**EXERCISE PROMPT**:
When the line containing "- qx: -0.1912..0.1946" appears in the entries below, begin printing there and stop after the line containing "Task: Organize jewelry"; print each of those lines exactly and no other line.

**DATA**:
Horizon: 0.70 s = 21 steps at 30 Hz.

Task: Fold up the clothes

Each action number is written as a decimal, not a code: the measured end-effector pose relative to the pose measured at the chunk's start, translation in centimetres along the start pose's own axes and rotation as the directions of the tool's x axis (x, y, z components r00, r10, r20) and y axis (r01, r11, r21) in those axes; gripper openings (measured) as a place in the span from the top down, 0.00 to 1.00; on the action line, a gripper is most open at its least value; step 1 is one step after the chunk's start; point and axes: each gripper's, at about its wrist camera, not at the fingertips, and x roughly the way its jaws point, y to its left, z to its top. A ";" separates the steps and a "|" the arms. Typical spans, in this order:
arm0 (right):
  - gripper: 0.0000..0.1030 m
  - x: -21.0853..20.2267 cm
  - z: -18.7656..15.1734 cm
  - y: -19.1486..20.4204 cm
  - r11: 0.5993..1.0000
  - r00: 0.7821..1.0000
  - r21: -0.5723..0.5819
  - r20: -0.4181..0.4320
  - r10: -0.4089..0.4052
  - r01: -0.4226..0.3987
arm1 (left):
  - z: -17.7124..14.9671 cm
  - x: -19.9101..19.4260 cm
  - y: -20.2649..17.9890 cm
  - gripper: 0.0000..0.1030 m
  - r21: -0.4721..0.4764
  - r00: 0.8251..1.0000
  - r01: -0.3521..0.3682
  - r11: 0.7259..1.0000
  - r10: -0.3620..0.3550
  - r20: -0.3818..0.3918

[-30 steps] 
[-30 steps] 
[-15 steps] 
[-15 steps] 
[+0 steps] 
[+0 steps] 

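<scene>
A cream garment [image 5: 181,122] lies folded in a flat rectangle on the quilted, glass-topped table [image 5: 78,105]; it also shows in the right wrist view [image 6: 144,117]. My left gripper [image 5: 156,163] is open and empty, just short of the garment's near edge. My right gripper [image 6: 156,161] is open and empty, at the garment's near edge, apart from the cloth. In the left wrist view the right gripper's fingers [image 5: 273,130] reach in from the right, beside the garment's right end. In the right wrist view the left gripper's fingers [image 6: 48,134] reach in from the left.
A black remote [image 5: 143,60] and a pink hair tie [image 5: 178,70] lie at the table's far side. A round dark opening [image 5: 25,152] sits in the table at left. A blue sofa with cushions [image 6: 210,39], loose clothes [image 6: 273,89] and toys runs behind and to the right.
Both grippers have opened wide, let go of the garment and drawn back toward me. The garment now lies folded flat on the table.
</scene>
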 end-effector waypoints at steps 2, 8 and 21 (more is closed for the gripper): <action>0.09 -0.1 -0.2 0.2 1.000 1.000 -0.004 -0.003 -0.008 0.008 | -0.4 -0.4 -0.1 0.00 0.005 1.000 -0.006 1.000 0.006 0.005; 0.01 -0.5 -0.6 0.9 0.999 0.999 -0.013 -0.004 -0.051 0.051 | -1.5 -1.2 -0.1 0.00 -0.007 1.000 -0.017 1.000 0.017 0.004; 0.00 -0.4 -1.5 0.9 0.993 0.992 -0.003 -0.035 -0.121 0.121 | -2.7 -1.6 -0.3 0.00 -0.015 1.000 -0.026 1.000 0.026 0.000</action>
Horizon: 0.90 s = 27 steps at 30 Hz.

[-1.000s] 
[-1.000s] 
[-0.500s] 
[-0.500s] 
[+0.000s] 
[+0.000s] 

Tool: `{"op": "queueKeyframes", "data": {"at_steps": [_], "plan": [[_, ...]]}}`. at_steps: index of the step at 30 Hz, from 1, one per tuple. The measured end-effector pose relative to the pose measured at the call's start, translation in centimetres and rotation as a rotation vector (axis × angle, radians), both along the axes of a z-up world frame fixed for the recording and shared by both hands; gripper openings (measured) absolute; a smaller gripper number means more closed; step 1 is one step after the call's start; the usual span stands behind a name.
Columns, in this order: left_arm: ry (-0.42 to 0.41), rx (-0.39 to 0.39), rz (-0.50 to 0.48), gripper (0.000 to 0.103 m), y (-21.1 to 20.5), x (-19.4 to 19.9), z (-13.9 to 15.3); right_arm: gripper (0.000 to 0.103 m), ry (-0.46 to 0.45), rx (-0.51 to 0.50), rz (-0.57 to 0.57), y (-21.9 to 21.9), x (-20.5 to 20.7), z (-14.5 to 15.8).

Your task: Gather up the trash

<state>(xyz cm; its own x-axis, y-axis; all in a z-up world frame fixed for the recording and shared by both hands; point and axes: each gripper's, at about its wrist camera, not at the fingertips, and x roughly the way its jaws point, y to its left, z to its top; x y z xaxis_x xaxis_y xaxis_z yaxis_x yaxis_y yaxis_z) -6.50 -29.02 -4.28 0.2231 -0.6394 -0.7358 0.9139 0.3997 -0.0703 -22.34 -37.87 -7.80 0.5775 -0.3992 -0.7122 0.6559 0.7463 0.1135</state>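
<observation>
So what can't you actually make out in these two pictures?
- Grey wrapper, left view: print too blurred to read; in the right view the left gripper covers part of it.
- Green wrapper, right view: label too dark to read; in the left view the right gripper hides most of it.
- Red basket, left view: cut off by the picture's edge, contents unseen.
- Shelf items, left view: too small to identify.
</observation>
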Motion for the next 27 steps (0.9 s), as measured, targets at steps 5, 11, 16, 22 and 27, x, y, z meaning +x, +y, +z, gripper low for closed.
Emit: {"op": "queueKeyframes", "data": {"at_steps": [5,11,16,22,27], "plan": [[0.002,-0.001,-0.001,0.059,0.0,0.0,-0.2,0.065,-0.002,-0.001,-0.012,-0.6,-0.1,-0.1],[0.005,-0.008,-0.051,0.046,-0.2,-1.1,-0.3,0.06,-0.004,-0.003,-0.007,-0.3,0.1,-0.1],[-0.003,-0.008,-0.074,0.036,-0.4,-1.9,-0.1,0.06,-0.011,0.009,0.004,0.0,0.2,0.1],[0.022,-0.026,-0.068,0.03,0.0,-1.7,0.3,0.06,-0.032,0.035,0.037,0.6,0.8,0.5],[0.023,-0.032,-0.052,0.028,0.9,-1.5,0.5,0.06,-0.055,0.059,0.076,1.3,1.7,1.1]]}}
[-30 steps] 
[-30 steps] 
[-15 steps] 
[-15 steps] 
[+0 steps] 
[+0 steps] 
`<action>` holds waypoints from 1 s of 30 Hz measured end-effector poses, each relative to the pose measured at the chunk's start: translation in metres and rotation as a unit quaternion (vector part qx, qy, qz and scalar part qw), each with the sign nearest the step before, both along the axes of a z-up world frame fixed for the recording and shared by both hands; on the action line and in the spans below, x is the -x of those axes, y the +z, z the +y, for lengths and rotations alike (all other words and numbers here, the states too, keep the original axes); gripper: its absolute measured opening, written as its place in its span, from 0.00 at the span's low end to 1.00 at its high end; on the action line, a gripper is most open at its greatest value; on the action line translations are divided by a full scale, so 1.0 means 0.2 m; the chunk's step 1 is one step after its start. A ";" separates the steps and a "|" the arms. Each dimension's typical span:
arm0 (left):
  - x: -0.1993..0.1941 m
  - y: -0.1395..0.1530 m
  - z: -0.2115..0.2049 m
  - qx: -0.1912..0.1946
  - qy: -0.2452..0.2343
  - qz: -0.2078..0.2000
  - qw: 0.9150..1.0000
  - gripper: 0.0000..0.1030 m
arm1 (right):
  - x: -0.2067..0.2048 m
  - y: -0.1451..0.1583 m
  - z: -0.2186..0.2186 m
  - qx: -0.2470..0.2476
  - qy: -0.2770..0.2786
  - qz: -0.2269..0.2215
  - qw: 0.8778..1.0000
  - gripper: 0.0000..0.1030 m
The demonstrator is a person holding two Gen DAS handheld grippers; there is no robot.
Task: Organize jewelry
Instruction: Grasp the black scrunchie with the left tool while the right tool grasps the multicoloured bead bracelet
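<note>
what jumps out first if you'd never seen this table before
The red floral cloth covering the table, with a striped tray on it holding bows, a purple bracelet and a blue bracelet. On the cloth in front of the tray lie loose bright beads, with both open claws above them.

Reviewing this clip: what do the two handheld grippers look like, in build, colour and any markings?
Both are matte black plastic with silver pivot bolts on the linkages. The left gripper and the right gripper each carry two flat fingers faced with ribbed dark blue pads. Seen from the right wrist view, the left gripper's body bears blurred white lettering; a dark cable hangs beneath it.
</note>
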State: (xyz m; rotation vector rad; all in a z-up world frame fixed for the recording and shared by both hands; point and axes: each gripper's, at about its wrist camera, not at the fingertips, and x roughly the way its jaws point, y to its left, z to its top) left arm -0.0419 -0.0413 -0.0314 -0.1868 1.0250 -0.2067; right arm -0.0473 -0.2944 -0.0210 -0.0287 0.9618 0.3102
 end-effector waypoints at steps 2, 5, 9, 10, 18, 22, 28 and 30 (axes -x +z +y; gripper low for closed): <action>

**WRITTEN RESPONSE**:
  - qx: -0.1912..0.1946
  - qy: -0.2452..0.2343
  - qz: -0.2078..0.2000
  - qw: 0.9150..1.0000
  - gripper: 0.0000..0.1030 m
arm1 (right):
  - x: -0.2067..0.2048 m
  - y: -0.1451..0.1583 m
  - z: -0.2186..0.2186 m
  - qx: -0.2470..0.2476
  - qy: -0.2770..0.2786
  - qz: -0.2269..0.2215
  - qw: 0.8778..1.0000
  - gripper: 0.0000..0.1030 m
The demonstrator is a person holding two Gen DAS handheld grippers; there is no robot.
Task: Organize jewelry

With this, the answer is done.